[Python-Dev] Trap SIGSEGV and SIGFPE

Adam Olsen rhamph at gmail.com
Thu Dec 11 19:15:22 CET 2008


On Thu, Dec 11, 2008 at 2:34 AM, Victor Stinner
<victor.stinner at haypocalc.com> wrote:
> Le Wednesday 10 December 2008 20:04:00 Terry Reedy, vous avez écrit :
>> >> Recover after a segfault is dangerous, but my first goal was to get the
>> >> Python backtrace instead just one line: "Segmentation fault". It helps a
>> >> lot for debug!
>> >
>> > Exactly! That's why it doesn't belong in the Python core. We can't
>> > guarantee anything about its affects or encourage it.
>>
>> Would it be safe to catch SIGSEGV, output a trace, and then exit?
>> IE, make the 'first goal' the only goal?
>
> Oh yeah, good idea :-) Does it mean that Python interpreter can't be used to
> display the trace? It would be nice to -at least- use the Python stderr
> (which is written in pure Python for Python3). It would be better if the user
> can setup a callback, like sys.excepthook. But if -as many people wrote-
> Python is totally broken after a segfault, it is maybe not a good idea :-)
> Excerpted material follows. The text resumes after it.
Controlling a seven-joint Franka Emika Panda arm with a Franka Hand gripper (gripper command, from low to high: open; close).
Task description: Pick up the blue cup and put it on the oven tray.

You have to use the low-level stderr, nothing that invokes Python.
I'd hate to get a second segfault while printing the first.

Just think about how indirect refcounting bugs tend to be.  Another
example is messing up GIL handling.  There's heaps of things for which
we'd want good stack traces, which can't be done from Python.